-------- RECORDED DATA
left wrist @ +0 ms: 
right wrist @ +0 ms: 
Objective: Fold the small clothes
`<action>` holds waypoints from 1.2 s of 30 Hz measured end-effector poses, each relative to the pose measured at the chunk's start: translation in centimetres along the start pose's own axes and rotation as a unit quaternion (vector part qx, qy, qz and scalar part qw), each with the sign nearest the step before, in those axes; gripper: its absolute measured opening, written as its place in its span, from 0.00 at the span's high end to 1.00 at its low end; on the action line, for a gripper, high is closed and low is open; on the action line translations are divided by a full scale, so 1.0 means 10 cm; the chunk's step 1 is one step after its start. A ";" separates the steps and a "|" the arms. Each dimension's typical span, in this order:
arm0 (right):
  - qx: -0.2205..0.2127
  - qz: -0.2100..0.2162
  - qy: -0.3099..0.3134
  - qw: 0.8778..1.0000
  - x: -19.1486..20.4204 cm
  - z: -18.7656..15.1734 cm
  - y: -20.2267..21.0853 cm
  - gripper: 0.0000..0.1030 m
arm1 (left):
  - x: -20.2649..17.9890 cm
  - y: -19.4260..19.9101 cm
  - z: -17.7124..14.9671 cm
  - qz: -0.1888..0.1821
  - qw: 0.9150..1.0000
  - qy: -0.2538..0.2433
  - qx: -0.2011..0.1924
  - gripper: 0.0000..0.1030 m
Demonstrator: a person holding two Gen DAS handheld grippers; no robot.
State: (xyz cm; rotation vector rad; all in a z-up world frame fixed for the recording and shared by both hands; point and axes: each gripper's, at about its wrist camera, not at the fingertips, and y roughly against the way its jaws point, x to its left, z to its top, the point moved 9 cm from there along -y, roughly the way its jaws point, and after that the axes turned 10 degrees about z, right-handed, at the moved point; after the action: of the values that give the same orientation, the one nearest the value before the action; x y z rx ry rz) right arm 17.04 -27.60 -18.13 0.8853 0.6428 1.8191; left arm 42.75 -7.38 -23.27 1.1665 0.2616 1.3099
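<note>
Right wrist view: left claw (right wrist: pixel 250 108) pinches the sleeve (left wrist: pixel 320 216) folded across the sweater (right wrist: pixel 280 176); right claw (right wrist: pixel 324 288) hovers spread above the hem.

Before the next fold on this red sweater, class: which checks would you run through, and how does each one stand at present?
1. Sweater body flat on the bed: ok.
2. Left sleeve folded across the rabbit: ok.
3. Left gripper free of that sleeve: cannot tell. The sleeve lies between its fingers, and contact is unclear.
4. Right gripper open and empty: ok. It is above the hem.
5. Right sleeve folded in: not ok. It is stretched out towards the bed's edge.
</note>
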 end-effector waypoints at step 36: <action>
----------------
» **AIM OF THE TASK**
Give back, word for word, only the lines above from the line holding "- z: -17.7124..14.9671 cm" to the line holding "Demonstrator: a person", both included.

» **RESPONSE FOR THIS EXERCISE**
  - z: -17.7124..14.9671 cm
  - qz: -0.1888..0.1821
  - qw: 0.9150..1.0000
  - qy: -0.2538..0.2433
  - qx: -0.2011..0.1924
  - gripper: 0.0000..0.1030 m
Demonstrator: a person holding two Gen DAS handheld grippers; no robot.

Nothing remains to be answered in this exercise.